Microsoft announce the preview of Azure SQL Database Managed Instance, a new deployment option in SQL Database that streamlines the migration of SQL Server workloads to a fully managed database service in Azure. Interesting from a licensing perspective is that you can use your SQL Server licences with SA to pay a reduced rate on a Managed Instance via the new Azure Hybrid Benefit for SQL Server.
Managed Instances are available in 8, 16, or 24 core flavours and existing on-premises Core licenses with SA can be allocated to these instances to pay the aforementioned reduced rate. SQL Server Standard Core licences cover one virtual core, and SQL Server Enterprise Core licences cover four virtual cores.
So, let’s take a look at The Papaya Hire Company’s existing SQL Server licences to see what SQL Database Managed Instances they could license. They have 16 Standard licences and 8 Enterprise licences – all with SA of course. If we work out the number of virtual cores these licences will cover we get (16 x 1) + (8 x 4) = 48 virtual cores. This means they could choose 6 x 8-core instances, or 3 x 16-core instances, or 2 x 24-core instances, or any combination of those.
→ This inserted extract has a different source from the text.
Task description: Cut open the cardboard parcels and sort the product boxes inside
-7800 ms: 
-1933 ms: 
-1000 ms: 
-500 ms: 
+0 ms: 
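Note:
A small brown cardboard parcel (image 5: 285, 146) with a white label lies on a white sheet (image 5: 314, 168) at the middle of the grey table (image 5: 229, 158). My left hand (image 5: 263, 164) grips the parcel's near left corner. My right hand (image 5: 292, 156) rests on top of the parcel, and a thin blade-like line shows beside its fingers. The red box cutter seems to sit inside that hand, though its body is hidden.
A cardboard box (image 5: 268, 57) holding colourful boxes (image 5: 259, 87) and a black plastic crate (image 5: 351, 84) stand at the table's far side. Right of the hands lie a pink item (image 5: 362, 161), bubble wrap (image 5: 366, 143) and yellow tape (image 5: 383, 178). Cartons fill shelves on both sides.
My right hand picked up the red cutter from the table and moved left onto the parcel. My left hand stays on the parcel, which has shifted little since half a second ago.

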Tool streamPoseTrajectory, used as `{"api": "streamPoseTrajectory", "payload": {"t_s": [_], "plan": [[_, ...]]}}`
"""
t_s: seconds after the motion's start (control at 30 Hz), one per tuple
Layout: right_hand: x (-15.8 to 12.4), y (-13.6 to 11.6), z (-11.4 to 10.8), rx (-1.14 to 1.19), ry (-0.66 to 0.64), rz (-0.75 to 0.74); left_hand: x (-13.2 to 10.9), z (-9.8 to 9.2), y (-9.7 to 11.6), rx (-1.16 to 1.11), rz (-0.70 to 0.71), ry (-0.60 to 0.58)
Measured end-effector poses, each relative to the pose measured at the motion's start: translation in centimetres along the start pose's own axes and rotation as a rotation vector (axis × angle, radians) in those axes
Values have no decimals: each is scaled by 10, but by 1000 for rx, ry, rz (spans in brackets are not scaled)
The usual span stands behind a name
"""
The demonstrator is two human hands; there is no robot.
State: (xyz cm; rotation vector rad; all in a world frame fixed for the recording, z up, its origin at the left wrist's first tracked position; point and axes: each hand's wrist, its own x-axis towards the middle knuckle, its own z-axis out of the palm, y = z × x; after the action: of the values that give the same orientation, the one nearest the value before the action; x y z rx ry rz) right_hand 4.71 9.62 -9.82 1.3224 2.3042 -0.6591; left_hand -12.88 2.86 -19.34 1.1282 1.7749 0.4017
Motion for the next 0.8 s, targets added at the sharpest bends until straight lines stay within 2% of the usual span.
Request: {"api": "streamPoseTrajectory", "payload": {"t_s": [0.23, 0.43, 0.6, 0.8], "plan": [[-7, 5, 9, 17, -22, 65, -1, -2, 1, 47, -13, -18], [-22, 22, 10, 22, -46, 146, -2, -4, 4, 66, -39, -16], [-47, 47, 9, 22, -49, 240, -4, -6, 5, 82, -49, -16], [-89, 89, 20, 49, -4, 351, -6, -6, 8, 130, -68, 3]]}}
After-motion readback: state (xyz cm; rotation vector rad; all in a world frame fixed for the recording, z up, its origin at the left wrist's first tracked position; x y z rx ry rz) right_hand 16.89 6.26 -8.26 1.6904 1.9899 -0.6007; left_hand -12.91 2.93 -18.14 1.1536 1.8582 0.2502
If you don’t fancy doing the calculations yourself then you can use the Azure Hybrid Benefit Savings Calculator to do the mathematical heavy lifting. Find that calculator here: http://bit.ly/2pB61XH and don’t forget the usual Azure Pricing Calculator which will allow you to compare pricing for Azure SQL Database Manged Instances with and without applying the Azure Hybrid Benefit: http://bit.ly/AzurePricingCalculator. The Microsoft announcement is also useful for an overview of the features and the licensing and you can find that here: http://bit.ly/2u9SQ4D. If you’re interested in the documentation around the Azure Hybrid Benefit for SQL Server then refer to page 51 of the March 2018 Product Terms document.
The Azure Hybrid Benefit allows customers with Windows Server licences with SA to use those licences in Azure to license a base virtual machine for Windows Server. If you’re interested in knowing the potential savings this benefit can offer, then there’s an Azure Hybrid Benefit Savings Calculator here: http://bit.ly/2CJWpOf.
Note that it still works on Processor-based licences so if you’ve got Core licences then divide the number of licences by 16 when you input the number of existing licences with SA.